*RECORD EXTRACTS*
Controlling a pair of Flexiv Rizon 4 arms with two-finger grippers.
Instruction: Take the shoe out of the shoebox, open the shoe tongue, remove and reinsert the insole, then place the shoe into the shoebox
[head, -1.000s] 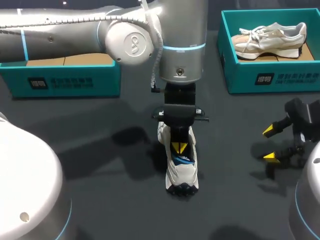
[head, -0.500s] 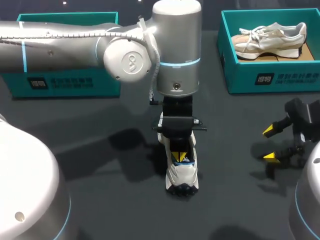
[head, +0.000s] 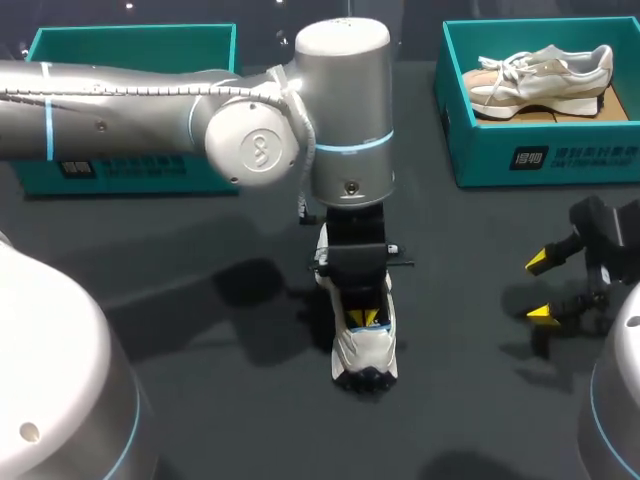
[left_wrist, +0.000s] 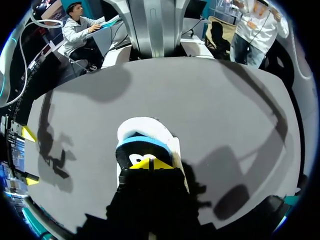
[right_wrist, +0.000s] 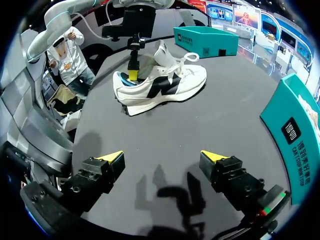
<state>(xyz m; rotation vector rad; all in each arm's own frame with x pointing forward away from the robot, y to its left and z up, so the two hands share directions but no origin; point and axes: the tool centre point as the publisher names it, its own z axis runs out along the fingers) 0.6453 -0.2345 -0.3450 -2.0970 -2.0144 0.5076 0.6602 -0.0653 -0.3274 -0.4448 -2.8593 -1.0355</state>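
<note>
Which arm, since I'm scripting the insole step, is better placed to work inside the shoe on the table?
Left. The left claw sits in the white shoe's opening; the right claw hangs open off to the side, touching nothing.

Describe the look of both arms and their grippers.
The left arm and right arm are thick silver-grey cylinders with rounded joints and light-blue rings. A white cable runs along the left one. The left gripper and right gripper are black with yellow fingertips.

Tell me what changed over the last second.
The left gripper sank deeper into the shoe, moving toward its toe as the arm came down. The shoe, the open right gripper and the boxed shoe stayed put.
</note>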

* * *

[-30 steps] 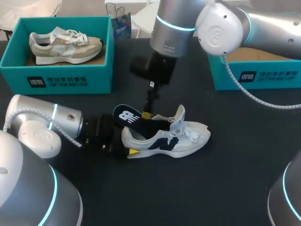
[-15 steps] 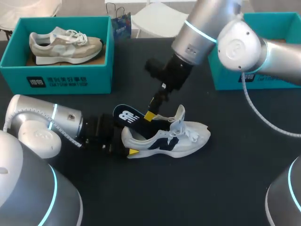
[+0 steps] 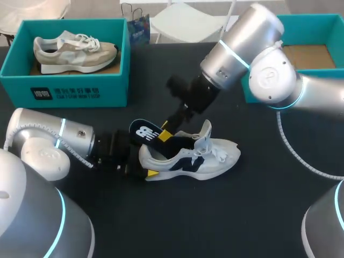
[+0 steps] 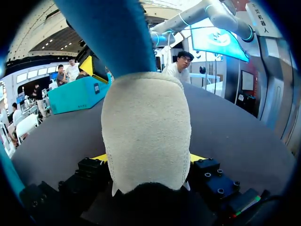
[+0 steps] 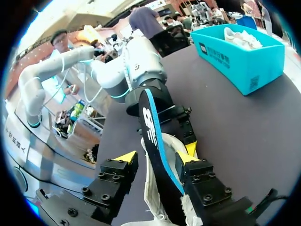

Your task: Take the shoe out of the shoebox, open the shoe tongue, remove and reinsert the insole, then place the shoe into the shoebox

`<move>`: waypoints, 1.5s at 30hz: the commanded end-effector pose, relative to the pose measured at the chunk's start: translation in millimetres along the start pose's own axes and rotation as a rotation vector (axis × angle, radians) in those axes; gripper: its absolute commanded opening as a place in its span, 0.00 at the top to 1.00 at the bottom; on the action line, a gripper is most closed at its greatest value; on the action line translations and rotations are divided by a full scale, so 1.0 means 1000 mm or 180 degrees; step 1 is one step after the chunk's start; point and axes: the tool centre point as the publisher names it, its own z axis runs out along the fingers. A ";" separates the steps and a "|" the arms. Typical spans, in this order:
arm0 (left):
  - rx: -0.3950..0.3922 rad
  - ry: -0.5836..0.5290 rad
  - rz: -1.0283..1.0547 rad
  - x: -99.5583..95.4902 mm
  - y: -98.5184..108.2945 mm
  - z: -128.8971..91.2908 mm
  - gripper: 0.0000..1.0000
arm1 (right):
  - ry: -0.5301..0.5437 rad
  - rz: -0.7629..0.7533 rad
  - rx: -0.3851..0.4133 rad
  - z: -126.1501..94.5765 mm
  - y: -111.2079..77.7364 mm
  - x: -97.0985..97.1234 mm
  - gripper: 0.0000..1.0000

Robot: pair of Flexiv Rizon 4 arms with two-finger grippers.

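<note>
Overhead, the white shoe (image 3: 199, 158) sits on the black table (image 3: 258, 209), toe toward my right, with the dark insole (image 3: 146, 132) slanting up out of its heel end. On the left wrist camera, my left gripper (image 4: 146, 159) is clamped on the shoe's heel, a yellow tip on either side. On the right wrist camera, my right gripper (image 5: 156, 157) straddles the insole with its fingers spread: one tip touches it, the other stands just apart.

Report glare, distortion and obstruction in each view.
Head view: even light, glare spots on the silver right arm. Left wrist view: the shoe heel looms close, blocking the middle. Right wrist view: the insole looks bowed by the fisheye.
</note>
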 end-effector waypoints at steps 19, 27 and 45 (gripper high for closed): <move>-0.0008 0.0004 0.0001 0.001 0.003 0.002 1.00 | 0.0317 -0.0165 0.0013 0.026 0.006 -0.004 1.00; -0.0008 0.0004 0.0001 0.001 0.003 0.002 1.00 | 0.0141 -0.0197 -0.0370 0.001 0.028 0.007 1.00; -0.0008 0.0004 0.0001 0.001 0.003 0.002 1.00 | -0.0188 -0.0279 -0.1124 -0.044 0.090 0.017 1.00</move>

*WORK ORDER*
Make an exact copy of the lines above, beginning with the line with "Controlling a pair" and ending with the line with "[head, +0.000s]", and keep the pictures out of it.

*TASK RESPONSE*
Controlling a pair of Flexiv Rizon 4 arms with two-finger grippers.
Instruction: Take the shoe out of the shoebox, open the shoe tongue, remove and reinsert the insole, then place the shoe into the shoebox
[head, -1.000s] 
[head, -0.500s] 
[head, +0.000s] 

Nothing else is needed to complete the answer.